The students also had to adapt to the culture shock that comes with immersing oneself in the culture of a foreign country. Each of the six members experienced the transition differently, but they all got a taste of unique foods and the unexpected living arrangements of sleeping on small mats.
“I think when people typically think of culture shock, they think of it in a bad way. Something I didn’t expect that I loved was the respect that people have for each other there,” Johnson said. “Everyone was so welcoming and they wanted to help you in every way that they could, and I was much more relaxed and I felt a lot more welcomed than I was expecting to.”
The group’s media credentials allowed them to work alongside big-name media companies like The New York Times and USA Today, which Biernat, a senior news journalism major, said was intimidating but became easier as time progressed.
“I was rubbing shoulders with USA Today’s Rachel Axon, somebody I have followed since I was in high school — she’s an amazing sports reporter. And on the other side of me, I see the Washington Post, New York Times, Sports Illustrated, NBC Sports and the Today Show,” Biernat said.

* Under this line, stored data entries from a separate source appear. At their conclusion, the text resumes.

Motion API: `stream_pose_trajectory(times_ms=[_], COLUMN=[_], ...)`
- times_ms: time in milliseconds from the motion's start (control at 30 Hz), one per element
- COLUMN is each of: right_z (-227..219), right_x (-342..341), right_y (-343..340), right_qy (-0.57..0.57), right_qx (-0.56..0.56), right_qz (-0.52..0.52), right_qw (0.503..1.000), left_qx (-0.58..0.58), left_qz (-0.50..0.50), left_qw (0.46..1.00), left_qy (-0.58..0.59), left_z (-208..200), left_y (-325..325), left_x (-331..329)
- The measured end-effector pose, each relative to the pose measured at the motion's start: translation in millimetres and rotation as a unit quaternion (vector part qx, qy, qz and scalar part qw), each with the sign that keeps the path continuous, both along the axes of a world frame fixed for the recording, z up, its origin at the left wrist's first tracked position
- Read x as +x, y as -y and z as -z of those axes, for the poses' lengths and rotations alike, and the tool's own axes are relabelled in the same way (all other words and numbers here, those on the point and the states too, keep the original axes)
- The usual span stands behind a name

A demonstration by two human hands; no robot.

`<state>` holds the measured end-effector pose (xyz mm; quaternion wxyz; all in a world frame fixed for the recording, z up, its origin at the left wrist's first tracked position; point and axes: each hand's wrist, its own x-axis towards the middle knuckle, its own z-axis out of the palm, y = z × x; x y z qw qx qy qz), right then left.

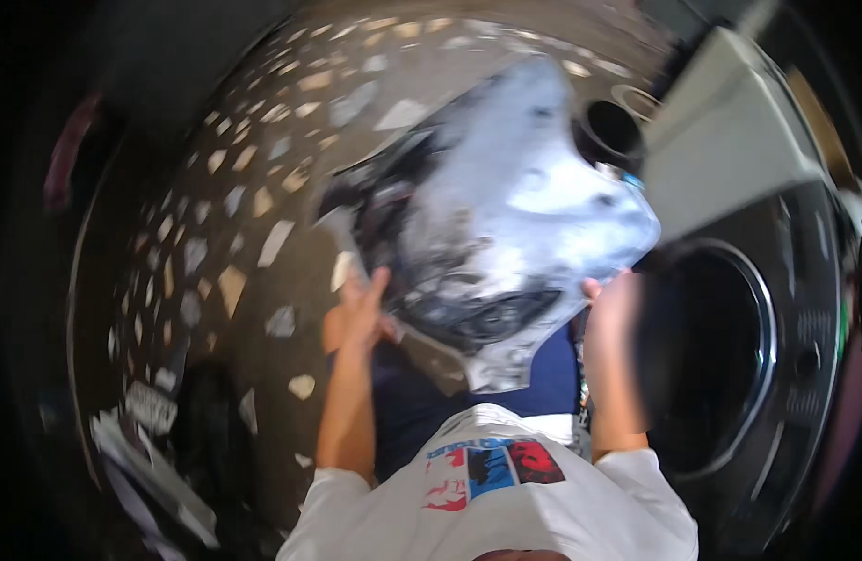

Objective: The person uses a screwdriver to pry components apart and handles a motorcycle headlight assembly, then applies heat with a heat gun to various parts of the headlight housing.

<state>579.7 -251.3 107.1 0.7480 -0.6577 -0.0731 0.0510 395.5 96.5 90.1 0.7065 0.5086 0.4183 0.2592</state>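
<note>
In front of me I hold up a large glossy sheet-like piece (506,196), silvery grey and white with black patches and an irregular, angular outline. Its exact kind is blurred. My left hand (361,304) is closed on its lower left edge, the thumb lying on the face. On the lower right edge my right hand (610,304) grips the piece, thumb on top; part of this hand is smeared. Both hands' other fingers are mostly hidden behind the piece or out of clear sight. The narrow lower end hangs over my dark blue shorts (403,383).
To the right stands a front-loading washing machine (796,365) with a dark front, a round door and a pale top. Beyond the piece is a dark round container (610,131). Irregular stone pieces pattern the floor (225,323). Pale flat items (159,467) lie at lower left.
</note>
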Motion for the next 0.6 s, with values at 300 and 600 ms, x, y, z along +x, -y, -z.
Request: stream_pose_trajectory(times_ms=[300, 600], right_z=[-78.8, -214.5], right_x=[-32.1, -108.5], right_y=[19.4, 158.5], right_qy=[0.142, 0.343], right_qx=[-0.173, -0.190], right_qz=[-0.015, 0.426], right_qw=[0.974, 0.816], left_qx=[0.200, 0.526], left_qz=[-0.018, 0.138], left_qw=[0.977, 0.822], left_qy=[-0.071, -0.170], left_z=[-4.5, -21.0], left_y=[-52.2, -164.8], left_x=[-35.3, -66.1])
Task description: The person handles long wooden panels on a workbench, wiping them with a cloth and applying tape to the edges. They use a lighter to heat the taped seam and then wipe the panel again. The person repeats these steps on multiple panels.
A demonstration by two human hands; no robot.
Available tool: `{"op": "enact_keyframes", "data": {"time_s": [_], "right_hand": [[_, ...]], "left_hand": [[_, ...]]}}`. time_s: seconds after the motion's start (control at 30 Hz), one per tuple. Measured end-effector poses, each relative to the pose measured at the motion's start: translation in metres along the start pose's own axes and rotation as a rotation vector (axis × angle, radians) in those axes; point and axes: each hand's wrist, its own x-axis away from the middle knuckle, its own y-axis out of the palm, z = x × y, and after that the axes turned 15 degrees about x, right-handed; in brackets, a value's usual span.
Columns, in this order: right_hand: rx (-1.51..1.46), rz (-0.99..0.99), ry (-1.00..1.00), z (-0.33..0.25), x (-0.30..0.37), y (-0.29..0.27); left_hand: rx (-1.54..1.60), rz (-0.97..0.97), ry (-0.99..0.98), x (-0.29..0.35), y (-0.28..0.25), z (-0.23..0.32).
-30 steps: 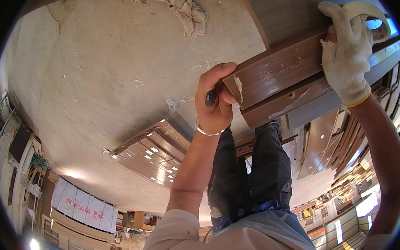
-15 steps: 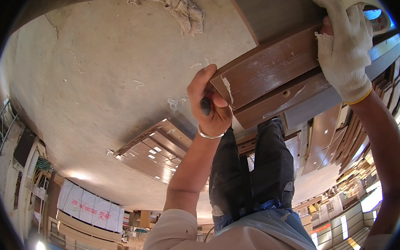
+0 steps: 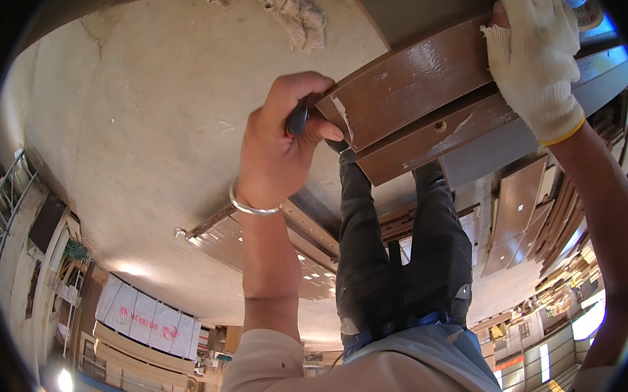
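Observation:
My left hand (image 3: 271, 145), bare with a silver bangle at the wrist, is closed round a small black-handled tool (image 3: 297, 119); its working end is hidden. The fingers are at the left end of a glossy brown board (image 3: 414, 75). A torn whitish strip (image 3: 343, 122) runs along that end. Below it lies a second brown piece (image 3: 432, 135) with a round hole, a dark gap between the two. My right hand (image 3: 536, 60), in a white knitted glove, grips the upper board further right, a bare fingertip showing through the glove.
Beside the glove is a pale rounded object (image 3: 589, 14), partly hidden. A crumpled rag (image 3: 292, 18) lies on the concrete floor. Brown panels (image 3: 216, 238) lie on the floor at the left; more boards (image 3: 515, 198) are stacked at the right. My legs (image 3: 404, 262) stand close to the work.
My left hand has moved left and turned, keeping the black-handled tool, and its thumb now points toward the board's end. The boards and my gloved hand have shifted slightly up and left in view.

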Motion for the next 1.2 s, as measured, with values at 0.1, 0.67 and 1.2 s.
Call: {"op": "enact_keyframes", "data": {"time_s": [0.1,0.67,1.2], "right_hand": [[0.032,-0.068,0.016,0.002,0.001,-0.002],[-0.032,-0.12,0.044,-0.002,-0.005,-0.012],[-0.556,0.056,0.172,0.036,0.006,-0.017]], "left_hand": [[0.018,-0.075,-0.024,-0.012,-0.015,0.004],[0.675,0.233,0.092,0.005,0.021,-0.061],[0.418,1.107,-0.311,0.105,0.076,0.02]]}}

“That was the most intimidating thing because the way the athletes come out after a competition is they stop at their country’s reporters. So first I had to find the Americans, obviously, [and the big media companies] take up the front so I had to stand in the back with my recorder trying to get the interviews. By the end, they were letting me up front and holding my recorder up for me when I couldn’t get close.”
Being surrounded by so many famous athletes and journalists also provided Wyman, a senior news journalism major, a sense of perspective for the stories that she covers, regardless of where she is or who she is talking to.
“Whether you’re covering Ball State tennis or Shaun White [in the] men’s halfpipe finals, journalism is journalism, writing is writing,” Wyman said. “There are still deadlines and I am still going to have to talk to athletes, get quotes and write it all within a certain amount of time. That doesn’t change, the caliber of athletes just changes.”
Even though going to the Olympics was full of stress, hard work and sometimes 14-hour work days, Hollars, a junior photojournalism major, said the experience presented many lessons for everyone involved.
“Not only did I learn about myself and my work, but I learned about the career I’ve chosen to go into,” Hollars said. “I can’t put [what I learned] into a sentence, I can’t put it into a paragraph, I can’t even put it into 800 words. I could go on for hours. All I know is I’m a little bit better than I was before I went into this. I’m a lot better, actually.”